All the while I vaguely hoped that one day, someone would saysomething. I just didn’t want that person to be me. That bar was too high for my moral courage to clear. What I did instead was stick to what everyone around me was doing – putting up with the mortar bombardment, IEDs, being shot at and shooting back. It wasn’t as dangerous as it sounds (ultimately, the battlegroup did not lose a single man in combat); nor was it out of concern for the rules, nor out of a sense of duty. It was simply the sane, slack, less risky option.
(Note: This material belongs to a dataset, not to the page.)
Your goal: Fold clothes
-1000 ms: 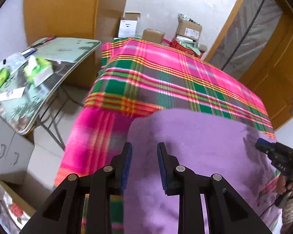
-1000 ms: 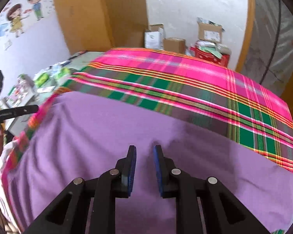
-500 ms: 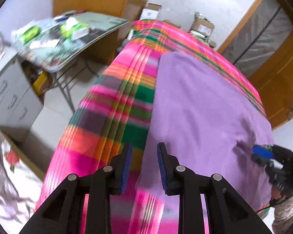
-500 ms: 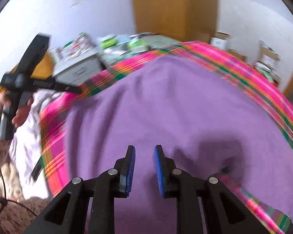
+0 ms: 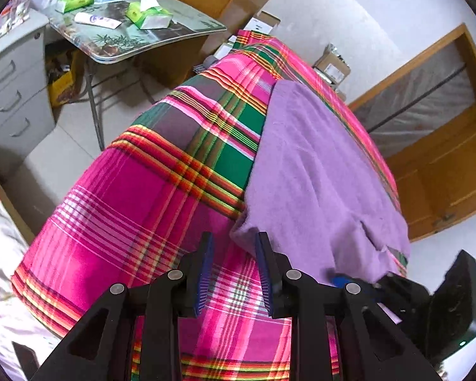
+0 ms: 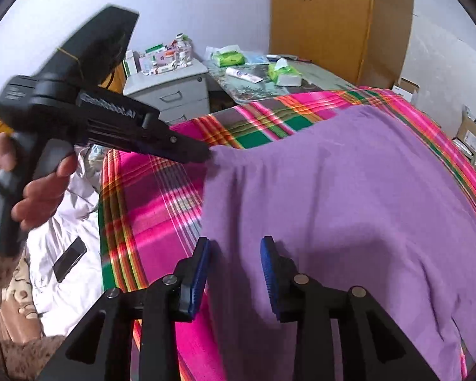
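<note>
My left gripper [image 5: 233,266] part-spread at the near corner of the purple knit garment [image 5: 317,171], pinching nothing, my right gripper [image 6: 234,265] just widened, empty over its near edge, both angled down over the pink-and-green plaid cloth [image 5: 136,197].

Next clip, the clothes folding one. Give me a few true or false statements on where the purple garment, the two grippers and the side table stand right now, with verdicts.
1. The purple garment lies spread on a pink and green plaid blanket. True.
2. The left gripper has its tips at the garment's near corner. True.
3. The right gripper is clamped shut on a white sock. False: its jaws are open, have just been opening, and hover above the purple fabric.
4. The garment is already folded into a small square. False: it lies spread wide.
5. Green tissue packs sit on the side table. True.
</note>
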The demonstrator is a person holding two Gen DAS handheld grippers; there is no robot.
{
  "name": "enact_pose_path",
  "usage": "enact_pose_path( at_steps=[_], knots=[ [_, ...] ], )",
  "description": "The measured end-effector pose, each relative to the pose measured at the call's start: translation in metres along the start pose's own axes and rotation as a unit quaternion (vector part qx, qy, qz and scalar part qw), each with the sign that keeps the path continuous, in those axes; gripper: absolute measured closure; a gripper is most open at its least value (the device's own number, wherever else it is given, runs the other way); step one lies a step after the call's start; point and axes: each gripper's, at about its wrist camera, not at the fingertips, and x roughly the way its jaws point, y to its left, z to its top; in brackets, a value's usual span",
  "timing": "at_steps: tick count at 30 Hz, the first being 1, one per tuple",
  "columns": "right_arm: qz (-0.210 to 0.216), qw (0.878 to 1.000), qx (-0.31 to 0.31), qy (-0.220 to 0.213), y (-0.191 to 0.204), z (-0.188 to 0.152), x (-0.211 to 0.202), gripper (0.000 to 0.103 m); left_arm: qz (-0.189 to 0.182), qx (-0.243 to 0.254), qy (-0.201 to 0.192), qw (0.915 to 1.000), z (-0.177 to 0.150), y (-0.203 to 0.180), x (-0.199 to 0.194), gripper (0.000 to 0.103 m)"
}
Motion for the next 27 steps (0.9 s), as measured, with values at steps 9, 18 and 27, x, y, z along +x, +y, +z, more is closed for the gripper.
enact_pose_path(
  at_steps=[9, 18, 27],
  knots=[
    [0.01, 0.996, 0.075, -0.038, -0.013, 0.005, -0.003, 0.1, -0.054, -0.048, -0.017, 0.9972, 0.003, 0.018, 0.001, 0.075],
    [0.058, 0.959, 0.255, -0.112, -0.082, -0.011, -0.028, 0.1, -0.081, -0.055, -0.017, 0.995, 0.011, 0.015, 0.013, 0.069],
    [0.077, 0.946, 0.288, -0.123, -0.094, -0.022, -0.022, 0.1, -0.101, -0.068, -0.01, 0.9925, 0.038, 0.005, 0.04, 0.069]
  ],
)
In every society, democratic or totalitarian, the sensible, grown-up thing to do is to commit to the long haul of sleazy conformity. The rewards are mostly guaranteed: if not freedom or happiness, then respectability and degree of security. What spoils it is the obstinate few who do otherwise – those, absurdly, who actually believe in the necessary fictions; enough to be moved and angered by the difference between what an organisation does in reality and what it says in public.
In this respect, the whistleblower is arguably more mindful of an organisation’s stated values and standards than the vast majority of its members and affiliates – so much so that keeping quiet or going along with it or walking away is not an option. The final irony lies in the whistleblower’s faith in normal people, the assumption that they will welcome being less deceived, and use the revelations to press for reform in their governments and institutions.
For these delusions, whistleblowers have been punished, again and again, throughout history. But for whatever reasons, still they do it. In a ghastly way, those Soviet pseudo-scientists might have been right: viewed from the perspective of a normal person, such an individual would have to be a little sick in the head.